Live Nation Entertainment is a global leader in the live events industry, operating in amusement and recreation services.
It dominates the market through its vertically integrated model, combining concert promotion, ticketing via Ticketmaster, and venue management.
Updated: January 14, 2026, 16:00 EST
Technical Analysis LYV shows recent resilience with a 2.93% monthly gain but remains pressured by a -4.41% quarterly decline and significant -27.84% drawdown. Trading near the midpoint of its 52-week range suggests neutral momentum, though high beta indicates above-market volatility.
Fundamental Analysis Strong operational momentum is evident with impressive Q3 revenue growth and dramatically improved gross margins above 85%. However, negative operating cash flow raises liquidity concerns despite solid profitability and exceptional returns on equity.
Valuation & Risk Assessment Valuation presents contradictions—a low PEG ratio of 0.27 suggests growth attractiveness, but extreme multiples like P/B of 30.62 and EV/EBITDA of 41.6 indicate premium pricing. The stock carries inherent event-driven and macroeconomic risks tied to discretionary consumer spending.

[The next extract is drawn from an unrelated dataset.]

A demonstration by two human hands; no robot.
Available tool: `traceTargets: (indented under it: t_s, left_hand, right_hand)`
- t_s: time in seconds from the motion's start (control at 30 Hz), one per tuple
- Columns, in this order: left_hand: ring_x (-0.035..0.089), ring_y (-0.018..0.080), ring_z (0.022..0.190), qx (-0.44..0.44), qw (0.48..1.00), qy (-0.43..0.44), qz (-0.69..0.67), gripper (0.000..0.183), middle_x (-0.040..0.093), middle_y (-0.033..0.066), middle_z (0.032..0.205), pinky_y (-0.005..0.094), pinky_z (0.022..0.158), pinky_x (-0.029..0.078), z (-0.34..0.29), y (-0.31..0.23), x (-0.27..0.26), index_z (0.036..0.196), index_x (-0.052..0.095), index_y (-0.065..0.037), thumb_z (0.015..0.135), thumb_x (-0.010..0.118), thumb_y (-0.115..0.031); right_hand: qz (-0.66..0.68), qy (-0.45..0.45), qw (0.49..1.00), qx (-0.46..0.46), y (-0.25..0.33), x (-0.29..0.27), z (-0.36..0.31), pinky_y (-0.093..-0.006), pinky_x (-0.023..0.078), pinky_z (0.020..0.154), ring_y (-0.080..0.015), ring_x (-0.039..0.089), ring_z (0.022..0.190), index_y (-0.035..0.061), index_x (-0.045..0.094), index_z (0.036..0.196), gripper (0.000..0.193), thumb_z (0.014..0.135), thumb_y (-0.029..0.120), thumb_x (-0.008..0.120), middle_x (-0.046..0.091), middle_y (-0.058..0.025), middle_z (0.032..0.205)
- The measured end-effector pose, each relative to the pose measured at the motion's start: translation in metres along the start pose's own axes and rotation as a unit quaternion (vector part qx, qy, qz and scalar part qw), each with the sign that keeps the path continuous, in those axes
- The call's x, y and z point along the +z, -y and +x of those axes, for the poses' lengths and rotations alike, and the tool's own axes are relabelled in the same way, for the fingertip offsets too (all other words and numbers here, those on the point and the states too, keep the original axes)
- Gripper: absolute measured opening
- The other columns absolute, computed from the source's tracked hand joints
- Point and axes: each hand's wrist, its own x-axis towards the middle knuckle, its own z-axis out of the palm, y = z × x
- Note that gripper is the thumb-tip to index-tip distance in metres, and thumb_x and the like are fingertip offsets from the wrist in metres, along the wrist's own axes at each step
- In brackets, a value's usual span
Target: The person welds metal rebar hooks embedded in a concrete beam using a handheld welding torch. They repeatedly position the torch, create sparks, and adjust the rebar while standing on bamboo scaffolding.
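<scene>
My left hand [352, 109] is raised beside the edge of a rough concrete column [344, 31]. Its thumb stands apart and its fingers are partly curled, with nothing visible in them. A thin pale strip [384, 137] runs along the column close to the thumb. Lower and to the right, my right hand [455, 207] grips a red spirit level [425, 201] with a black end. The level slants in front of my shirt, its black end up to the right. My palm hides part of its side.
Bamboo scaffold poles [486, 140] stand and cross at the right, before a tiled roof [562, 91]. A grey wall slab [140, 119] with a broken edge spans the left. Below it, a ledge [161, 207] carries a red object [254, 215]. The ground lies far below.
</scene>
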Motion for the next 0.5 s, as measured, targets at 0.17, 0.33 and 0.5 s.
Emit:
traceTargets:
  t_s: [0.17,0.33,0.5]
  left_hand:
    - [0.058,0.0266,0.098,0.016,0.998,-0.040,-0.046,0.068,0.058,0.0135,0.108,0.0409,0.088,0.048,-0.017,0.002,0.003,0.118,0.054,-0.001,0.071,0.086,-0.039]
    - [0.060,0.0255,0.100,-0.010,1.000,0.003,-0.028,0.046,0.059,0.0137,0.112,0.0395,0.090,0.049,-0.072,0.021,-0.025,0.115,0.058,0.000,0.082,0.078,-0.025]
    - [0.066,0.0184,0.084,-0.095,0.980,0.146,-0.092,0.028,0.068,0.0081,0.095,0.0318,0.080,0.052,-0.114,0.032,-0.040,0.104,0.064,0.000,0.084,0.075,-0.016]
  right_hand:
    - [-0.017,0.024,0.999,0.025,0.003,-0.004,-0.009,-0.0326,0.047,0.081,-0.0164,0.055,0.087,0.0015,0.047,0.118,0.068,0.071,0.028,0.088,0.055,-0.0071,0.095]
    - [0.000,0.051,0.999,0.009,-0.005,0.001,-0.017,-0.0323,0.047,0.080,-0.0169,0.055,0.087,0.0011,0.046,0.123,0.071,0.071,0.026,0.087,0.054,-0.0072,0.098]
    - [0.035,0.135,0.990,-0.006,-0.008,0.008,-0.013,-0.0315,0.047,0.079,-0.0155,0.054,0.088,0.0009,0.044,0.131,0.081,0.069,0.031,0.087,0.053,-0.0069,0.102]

Live Nation demonstrates strong operational momentum with improving margins, supporting its position as a live events leader. While premium valuation multiples require careful consideration, the attractive PEG ratio suggests growth potential may justify current pricing pending sustained execution. The moderate technical positioning and lack of extreme overbought conditions provide a reasonable entry point. Long-term investors could consider exposure given the company's market dominance and post-pandemic demand recovery, though should remain cautious of event-specific volatility.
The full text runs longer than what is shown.